* _Data below_:
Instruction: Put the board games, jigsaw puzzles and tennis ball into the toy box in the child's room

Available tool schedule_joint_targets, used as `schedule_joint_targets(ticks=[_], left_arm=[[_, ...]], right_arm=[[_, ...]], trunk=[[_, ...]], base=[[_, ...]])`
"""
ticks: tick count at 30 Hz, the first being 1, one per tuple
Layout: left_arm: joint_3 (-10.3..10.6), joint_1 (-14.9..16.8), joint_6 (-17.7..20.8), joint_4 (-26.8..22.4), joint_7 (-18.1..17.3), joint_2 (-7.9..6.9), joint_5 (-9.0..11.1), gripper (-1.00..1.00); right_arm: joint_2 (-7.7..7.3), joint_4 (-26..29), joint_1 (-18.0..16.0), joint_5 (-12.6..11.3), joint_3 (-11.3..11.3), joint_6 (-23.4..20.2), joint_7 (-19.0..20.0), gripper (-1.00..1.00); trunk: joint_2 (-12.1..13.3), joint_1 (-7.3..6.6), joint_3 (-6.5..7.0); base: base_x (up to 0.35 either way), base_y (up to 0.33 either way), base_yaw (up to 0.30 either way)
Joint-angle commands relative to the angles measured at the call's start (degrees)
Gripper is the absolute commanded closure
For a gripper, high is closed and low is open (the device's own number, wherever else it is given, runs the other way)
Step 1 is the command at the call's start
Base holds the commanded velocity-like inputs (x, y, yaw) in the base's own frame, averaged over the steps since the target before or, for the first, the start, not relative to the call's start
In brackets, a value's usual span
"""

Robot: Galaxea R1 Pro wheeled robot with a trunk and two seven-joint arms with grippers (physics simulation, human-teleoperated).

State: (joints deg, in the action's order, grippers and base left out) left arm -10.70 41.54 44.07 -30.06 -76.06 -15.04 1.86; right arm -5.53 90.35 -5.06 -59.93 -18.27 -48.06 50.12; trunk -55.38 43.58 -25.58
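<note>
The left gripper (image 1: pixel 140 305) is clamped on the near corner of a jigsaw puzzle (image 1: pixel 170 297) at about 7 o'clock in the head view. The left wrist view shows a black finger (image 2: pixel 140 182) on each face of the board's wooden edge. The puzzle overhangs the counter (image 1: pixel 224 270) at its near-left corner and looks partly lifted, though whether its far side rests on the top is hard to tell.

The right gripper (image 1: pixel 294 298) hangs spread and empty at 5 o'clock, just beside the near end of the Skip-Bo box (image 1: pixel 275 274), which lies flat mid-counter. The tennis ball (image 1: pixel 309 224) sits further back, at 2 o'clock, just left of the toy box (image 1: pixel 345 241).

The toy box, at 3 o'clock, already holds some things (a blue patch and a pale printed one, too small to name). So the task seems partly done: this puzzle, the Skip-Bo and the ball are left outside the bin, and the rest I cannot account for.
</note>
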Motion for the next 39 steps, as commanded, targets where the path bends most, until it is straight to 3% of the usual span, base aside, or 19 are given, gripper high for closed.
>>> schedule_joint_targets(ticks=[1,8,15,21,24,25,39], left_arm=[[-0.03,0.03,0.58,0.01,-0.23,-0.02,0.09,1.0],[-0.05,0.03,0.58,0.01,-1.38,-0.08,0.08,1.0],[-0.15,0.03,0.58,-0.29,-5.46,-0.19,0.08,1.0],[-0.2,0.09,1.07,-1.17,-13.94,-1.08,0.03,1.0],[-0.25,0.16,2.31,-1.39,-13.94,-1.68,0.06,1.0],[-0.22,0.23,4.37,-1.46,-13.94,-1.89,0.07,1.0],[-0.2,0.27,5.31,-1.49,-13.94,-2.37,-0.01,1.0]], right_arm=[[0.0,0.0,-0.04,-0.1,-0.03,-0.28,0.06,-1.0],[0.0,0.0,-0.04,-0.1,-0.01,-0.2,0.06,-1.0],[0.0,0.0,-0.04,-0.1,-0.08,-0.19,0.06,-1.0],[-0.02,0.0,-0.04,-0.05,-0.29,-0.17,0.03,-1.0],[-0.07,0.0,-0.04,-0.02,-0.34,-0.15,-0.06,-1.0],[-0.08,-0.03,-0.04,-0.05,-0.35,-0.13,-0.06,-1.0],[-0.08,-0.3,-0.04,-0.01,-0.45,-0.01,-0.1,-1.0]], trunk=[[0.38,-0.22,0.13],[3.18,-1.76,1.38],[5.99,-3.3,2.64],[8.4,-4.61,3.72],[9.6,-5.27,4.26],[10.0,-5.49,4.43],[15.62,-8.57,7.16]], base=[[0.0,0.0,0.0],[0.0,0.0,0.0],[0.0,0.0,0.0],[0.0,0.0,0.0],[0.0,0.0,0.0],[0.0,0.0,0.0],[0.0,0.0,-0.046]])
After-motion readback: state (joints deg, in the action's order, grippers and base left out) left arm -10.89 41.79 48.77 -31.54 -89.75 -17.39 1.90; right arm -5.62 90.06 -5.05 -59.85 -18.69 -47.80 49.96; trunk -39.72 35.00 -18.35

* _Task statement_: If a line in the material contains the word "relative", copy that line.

* _Solved problem_:
Joint-angle commands relative to the angles measured at the call's start (degrees)
Base holds the commanded velocity-like inputs (x, y, yaw) in the base's own frame, averaged over the steps since the target before or, for the first, the start, not relative to the call's start

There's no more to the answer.